Under cross-examination on Thursday, defence lawyer Hugo Young asked Gillespie if he could tell what day the blood stain got there.

"No I could not," Gillespie said.

The court had earlier heard Samson and Wilson had been staying at the motel with their baby.

Samuel Moses Samson is on trial in the High Court at Invercargill.

Gillespie agreed Samsons blood could have got there as early as November 15.

Gillespie earlier told the jury a black handled knife found near the Oreti River, and a piece of plastic found in the motel room, were a conclusive fit.

Young: Did you do any testing to determine its the same type of plastic?

Gillespie: Only visual.

John Hawkins/Stuff
There was a police presence outside the Bavarian Motel after Azalia Wilson's body was found there on November 17, 2019.

In her opening address last week, Crown Prosecutor Mary-Jane Thomas said Samson went to the river area to ditch the knife because it linked him to the unit.

In evidence during the trial, Gillespie said blood staining that could have come from Wilson was found on a Converse shoe he analysed as part of the investigation.

Police found Wilson's body in the motel unit with multiple injuries, including a possible shoe impression on her torso.

In his opinion, there was moderate support for the proposition that the right Converse shoe made the impression on Wilson's torso, Gillespie said.

Under cross-examination, Gillespie said the soles of the shoes were quite clean.

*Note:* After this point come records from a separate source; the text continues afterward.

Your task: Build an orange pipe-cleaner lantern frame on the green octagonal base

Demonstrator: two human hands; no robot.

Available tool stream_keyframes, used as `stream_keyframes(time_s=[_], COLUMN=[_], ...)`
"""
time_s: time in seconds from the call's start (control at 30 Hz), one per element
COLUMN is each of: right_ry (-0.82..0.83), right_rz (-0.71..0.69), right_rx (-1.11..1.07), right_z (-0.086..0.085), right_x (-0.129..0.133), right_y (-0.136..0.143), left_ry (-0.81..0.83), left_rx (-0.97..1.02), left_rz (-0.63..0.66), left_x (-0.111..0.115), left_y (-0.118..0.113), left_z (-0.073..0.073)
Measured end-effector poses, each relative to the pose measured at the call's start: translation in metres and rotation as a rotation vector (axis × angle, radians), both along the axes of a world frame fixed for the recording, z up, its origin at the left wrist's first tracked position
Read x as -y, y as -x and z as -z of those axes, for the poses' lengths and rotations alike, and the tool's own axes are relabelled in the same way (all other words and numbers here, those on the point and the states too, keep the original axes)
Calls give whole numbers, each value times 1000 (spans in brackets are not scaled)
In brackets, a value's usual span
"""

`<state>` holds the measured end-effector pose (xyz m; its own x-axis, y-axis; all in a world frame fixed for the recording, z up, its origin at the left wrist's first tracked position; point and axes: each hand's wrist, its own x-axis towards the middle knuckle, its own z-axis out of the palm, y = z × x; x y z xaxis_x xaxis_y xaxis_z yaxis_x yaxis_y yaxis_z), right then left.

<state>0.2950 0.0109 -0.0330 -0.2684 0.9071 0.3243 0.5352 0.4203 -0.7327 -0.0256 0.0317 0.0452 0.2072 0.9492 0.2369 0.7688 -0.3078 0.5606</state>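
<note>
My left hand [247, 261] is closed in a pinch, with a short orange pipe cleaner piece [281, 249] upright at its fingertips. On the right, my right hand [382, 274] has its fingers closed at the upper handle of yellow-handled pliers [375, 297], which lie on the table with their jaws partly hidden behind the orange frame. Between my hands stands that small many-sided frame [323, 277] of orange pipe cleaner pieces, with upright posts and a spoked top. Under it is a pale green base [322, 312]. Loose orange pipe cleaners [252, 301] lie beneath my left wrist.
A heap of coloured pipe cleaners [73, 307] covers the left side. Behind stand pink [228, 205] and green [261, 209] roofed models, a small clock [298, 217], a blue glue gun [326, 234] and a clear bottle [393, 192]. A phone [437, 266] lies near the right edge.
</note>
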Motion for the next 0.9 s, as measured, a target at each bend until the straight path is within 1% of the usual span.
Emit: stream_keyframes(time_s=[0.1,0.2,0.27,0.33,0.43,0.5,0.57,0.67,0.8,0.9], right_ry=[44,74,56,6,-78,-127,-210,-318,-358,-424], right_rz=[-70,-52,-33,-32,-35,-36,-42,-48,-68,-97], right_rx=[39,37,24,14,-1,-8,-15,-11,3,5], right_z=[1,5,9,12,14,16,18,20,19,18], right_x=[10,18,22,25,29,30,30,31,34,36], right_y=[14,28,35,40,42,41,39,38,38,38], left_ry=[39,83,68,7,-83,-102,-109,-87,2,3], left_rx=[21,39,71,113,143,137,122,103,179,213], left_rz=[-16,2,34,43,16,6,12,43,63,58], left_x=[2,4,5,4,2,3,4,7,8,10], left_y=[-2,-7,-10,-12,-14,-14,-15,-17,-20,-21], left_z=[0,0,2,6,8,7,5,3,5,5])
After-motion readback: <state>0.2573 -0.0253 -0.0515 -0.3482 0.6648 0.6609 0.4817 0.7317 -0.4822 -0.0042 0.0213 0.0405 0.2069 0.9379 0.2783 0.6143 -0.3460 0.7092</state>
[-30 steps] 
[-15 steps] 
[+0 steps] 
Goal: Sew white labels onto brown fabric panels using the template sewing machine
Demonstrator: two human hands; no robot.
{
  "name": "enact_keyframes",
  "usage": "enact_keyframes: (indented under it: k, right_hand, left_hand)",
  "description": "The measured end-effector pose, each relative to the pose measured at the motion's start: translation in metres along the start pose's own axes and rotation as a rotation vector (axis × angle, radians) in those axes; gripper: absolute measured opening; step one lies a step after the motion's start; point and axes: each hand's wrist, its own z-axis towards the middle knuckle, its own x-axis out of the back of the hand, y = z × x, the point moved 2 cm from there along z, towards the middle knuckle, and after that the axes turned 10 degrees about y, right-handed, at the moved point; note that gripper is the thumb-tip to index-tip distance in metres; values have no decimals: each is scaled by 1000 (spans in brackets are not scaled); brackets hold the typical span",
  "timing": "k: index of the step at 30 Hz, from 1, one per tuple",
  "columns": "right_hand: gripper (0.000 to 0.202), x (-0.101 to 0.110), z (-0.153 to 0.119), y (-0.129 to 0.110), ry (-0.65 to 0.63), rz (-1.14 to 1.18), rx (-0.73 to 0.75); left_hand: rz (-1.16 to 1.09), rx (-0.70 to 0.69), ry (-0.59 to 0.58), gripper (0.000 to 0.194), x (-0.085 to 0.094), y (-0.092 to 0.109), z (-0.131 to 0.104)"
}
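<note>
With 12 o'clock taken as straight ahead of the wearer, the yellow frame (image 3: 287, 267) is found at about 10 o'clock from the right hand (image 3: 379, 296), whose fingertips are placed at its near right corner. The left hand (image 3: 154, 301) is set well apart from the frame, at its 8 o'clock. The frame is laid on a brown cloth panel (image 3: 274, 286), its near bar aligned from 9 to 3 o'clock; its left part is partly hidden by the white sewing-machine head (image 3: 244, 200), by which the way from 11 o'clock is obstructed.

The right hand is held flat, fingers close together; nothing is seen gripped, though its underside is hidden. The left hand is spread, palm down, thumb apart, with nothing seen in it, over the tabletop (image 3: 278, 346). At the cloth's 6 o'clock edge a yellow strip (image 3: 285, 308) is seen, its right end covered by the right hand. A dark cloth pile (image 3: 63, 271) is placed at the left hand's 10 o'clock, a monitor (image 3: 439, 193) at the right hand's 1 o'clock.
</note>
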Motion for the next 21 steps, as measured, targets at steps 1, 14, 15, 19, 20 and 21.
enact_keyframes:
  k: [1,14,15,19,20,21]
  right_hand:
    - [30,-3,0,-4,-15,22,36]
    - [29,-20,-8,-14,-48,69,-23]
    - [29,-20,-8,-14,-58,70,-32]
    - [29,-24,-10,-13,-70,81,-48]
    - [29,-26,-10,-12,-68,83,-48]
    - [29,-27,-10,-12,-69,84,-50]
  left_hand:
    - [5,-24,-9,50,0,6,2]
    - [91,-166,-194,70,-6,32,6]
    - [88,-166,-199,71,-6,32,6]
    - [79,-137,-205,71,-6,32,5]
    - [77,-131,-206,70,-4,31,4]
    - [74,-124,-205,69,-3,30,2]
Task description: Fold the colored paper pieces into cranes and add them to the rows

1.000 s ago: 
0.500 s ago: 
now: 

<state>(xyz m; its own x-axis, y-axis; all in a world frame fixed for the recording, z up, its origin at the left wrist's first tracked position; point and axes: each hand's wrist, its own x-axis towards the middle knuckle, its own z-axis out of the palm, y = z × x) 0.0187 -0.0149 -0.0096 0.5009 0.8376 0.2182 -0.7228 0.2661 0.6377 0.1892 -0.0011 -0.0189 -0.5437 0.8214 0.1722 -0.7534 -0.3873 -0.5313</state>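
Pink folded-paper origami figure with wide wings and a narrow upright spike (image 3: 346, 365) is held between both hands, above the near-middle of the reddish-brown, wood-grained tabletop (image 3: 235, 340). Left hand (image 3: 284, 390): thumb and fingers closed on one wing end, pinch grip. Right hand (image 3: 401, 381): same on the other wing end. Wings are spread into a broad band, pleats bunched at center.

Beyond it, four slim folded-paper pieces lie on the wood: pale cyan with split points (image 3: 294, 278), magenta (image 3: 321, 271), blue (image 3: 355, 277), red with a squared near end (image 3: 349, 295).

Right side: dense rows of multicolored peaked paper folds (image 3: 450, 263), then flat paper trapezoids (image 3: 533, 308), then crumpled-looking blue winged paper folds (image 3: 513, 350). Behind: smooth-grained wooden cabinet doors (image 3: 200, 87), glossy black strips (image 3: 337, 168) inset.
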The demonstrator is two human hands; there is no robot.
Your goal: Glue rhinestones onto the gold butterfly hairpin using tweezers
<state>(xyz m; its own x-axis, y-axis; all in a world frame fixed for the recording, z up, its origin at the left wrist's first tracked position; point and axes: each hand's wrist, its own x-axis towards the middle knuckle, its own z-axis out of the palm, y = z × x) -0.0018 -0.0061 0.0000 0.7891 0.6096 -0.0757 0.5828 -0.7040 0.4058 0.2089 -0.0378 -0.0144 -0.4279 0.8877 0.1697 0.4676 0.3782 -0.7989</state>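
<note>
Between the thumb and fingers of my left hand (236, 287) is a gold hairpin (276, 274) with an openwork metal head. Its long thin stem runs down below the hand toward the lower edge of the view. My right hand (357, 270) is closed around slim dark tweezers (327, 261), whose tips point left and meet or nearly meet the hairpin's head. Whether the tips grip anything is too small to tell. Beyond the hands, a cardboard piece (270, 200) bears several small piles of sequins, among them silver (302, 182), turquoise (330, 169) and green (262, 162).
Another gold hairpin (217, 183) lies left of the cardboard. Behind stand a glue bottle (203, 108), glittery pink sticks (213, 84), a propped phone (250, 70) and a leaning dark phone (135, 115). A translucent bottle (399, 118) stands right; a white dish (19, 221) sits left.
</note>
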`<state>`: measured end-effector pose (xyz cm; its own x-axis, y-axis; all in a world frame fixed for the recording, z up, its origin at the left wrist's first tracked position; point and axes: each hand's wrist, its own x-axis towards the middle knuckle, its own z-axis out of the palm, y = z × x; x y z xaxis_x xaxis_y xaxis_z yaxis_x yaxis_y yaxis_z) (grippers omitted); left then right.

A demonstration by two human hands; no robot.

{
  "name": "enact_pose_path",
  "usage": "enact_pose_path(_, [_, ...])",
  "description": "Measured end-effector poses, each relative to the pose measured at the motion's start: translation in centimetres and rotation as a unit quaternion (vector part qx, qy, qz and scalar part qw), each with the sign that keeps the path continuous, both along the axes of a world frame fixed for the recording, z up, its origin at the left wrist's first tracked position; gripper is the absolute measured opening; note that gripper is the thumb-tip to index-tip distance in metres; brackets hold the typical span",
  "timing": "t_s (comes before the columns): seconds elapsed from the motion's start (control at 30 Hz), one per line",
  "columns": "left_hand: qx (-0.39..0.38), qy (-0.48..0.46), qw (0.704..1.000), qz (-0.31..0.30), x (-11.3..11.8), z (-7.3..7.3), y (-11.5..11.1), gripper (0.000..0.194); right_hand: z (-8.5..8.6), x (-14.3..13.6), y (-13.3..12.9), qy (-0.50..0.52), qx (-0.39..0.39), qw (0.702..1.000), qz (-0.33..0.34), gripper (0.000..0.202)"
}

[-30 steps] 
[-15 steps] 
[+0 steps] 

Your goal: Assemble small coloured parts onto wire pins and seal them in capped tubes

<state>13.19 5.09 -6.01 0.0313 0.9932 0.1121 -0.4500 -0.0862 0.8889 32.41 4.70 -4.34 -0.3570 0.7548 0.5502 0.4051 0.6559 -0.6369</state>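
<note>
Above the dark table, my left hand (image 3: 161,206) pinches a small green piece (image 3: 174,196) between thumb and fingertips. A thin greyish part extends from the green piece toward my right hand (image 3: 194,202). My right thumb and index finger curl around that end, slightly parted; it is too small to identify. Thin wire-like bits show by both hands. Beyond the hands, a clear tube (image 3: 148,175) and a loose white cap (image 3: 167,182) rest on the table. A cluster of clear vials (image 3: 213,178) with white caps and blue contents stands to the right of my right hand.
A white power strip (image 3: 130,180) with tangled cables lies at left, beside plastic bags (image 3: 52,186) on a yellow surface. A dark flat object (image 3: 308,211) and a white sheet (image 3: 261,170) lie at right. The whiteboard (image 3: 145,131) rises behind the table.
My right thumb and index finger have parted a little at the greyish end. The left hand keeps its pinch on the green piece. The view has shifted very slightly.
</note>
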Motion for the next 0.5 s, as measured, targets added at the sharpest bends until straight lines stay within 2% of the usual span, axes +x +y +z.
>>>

In earlier evidence, the jury heard there was a possible bloody shoe print near the bed where Wilson's body was found.

Young questioned the amount of blood on the shoes.

Young: If this possible shoe print is a shoe print, it's not actually consistent with the [amount of] blood on the shoes?

Gillespie: It is possible if there were small amounts of blood on the shoes, walking could remove blood.

The trial is expected to continue on Friday.